1. A road target flow monitoring system based on computer vision is characterized by comprising the following steps:

2. The system of claim 1, wherein in step two, the erosion process is aimed at eliminating boundary points of the image in the canvas, and the boundary is shrunk inwards according to the parameters set forth to eliminate meaningless objects compared with the detected object.

3. The system for monitoring the target flow rate of the road based on the computer vision as claimed in claim 1, wherein in the second step, the median fuzzy processing of the image adopts medianburr function as a nonlinear filter, and the median of the current domain is taken as the gray value of the current point.

4. The system for monitoring the road target flow based on the computer vision as claimed in claim 1, wherein the object recognition is performed through a YOLO network, which includes the following steps:

5. The system of claim 4, wherein during the capturing process, a single object with a given tag in the detected image is located, and then all objects with a given tag in the detected image are detected.

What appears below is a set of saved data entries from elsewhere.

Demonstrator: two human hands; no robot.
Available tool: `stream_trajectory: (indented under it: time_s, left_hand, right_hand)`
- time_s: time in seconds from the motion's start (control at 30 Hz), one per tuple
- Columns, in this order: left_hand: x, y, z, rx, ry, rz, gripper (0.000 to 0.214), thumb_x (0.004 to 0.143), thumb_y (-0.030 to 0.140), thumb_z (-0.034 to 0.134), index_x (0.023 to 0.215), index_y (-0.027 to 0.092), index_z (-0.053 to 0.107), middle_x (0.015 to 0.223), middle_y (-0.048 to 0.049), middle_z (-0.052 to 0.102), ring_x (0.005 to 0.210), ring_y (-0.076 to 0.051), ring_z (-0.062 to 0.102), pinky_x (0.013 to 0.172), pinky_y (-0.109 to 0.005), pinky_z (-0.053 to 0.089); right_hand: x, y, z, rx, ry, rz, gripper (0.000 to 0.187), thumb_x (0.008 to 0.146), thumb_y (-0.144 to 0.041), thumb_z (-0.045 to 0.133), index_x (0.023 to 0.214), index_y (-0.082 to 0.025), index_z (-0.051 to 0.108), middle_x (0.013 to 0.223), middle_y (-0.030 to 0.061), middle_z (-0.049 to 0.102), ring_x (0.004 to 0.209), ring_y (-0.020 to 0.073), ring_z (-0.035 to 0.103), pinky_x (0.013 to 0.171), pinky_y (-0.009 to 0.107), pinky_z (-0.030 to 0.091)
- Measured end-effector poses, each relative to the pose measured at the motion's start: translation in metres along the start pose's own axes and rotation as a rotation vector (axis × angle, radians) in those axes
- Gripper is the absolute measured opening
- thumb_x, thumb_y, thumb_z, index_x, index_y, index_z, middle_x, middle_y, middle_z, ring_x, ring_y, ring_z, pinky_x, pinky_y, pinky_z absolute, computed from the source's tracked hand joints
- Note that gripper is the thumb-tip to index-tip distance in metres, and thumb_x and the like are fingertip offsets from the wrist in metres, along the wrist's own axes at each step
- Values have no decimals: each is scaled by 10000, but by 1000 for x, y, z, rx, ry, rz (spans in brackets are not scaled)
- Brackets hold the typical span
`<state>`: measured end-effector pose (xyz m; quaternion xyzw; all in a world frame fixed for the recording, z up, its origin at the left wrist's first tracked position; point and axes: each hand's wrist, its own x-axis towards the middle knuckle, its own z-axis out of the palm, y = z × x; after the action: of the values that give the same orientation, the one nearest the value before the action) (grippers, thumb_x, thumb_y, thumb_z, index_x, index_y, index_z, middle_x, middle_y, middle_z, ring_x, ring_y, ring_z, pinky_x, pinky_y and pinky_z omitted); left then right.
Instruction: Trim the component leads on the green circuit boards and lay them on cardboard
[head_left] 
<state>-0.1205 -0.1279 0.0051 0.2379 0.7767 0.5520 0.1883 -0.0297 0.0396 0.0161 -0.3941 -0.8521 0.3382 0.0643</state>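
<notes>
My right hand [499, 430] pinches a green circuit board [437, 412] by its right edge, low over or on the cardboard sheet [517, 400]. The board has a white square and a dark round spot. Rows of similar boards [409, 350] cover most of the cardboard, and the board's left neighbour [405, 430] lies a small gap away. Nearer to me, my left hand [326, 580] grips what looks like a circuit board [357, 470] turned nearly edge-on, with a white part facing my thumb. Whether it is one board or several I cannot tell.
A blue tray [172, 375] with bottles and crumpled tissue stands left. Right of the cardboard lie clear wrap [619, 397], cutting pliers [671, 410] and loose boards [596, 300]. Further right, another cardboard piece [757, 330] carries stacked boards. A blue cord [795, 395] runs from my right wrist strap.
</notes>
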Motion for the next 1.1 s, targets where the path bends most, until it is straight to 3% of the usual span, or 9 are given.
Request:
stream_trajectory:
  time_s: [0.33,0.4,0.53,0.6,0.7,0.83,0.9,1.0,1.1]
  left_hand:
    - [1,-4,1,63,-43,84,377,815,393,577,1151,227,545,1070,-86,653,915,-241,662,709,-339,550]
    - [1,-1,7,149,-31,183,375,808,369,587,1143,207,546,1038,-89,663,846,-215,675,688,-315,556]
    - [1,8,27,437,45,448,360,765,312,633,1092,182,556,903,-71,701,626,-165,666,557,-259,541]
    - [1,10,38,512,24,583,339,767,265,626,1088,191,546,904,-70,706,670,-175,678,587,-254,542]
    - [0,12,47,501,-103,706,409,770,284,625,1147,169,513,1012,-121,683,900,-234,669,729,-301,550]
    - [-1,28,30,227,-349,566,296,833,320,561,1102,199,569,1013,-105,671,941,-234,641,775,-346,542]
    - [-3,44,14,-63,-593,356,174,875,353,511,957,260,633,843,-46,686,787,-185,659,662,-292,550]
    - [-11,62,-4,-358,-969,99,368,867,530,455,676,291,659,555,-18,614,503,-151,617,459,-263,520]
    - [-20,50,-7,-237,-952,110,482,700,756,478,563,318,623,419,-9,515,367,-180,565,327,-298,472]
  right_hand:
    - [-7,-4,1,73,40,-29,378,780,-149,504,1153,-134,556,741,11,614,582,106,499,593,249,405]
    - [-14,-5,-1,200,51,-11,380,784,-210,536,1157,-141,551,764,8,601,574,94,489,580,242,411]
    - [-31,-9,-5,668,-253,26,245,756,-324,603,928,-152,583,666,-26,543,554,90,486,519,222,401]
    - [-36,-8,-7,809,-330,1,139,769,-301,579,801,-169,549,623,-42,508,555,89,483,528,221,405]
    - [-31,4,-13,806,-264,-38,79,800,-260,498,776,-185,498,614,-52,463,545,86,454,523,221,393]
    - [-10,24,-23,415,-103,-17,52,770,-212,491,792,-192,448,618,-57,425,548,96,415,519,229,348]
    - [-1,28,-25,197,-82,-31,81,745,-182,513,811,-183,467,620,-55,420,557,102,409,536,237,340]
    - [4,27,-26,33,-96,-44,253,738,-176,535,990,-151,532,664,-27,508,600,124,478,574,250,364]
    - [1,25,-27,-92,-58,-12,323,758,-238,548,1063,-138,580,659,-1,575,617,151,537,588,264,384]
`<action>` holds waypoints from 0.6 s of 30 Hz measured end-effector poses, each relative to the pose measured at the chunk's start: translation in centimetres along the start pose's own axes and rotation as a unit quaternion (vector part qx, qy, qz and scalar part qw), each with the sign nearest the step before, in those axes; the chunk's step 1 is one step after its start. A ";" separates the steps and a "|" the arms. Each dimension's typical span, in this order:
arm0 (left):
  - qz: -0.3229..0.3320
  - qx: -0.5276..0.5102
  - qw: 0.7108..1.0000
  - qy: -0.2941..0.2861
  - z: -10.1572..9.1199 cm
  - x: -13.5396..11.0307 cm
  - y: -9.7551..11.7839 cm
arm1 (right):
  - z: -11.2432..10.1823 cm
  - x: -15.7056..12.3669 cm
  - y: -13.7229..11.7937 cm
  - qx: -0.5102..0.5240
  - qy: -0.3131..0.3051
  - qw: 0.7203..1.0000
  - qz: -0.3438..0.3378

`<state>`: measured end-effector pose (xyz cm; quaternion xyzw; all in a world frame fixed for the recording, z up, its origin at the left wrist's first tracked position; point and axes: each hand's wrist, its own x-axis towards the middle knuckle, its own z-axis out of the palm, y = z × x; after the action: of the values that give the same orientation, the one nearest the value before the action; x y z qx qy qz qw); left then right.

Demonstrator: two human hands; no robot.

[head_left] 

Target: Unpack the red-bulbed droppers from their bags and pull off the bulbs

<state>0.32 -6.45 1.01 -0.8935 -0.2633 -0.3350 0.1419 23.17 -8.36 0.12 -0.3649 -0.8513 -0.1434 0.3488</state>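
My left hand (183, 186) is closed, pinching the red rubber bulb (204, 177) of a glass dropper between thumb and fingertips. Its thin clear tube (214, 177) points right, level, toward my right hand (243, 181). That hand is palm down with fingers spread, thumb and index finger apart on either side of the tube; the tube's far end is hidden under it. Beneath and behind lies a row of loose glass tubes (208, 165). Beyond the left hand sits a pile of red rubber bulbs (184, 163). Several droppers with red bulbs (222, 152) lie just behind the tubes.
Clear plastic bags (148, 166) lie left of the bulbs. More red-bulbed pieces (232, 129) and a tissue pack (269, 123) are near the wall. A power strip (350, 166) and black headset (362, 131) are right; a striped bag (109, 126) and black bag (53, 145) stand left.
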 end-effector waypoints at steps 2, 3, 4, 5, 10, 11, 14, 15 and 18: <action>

6. The system for monitoring the road target flow based on the computer vision as claimed in claim 4, wherein a camera is planned to shoot an area within 60 seconds, the traffic flow is less than 10, and the area is white; the traffic flow is more than or equal to 10 and less than 20, and the area is green; the traffic flow is more than or equal to 20 and less than 30, and the area is blue; the traffic flow is more than or equal to 30 and less than 50, and the area is yellow; the traffic flow is more than or equal to 50, and the area is red.

7. The computer vision based road target flow monitoring system of claim 4, wherein the network structure of YOLO comprises an input layer, a convolutional layer, a pooling layer, a fully-connected layer, and an output layer.

8. The system of claim 7, wherein the input layer reads data from the detected image/video.

9. The system of claim 7, wherein the convolutional layer is a complete image obtained by reassembling local features of the object through a weight matrix.

10. The system of claim 7, wherein the pooling layer selects the maximum value of the corresponding pixel points in the convolved feature image as the pooled feature for feature dimension reduction, compresses the number of data and parameters, reduces overfitting, and improves the fault tolerance of the model.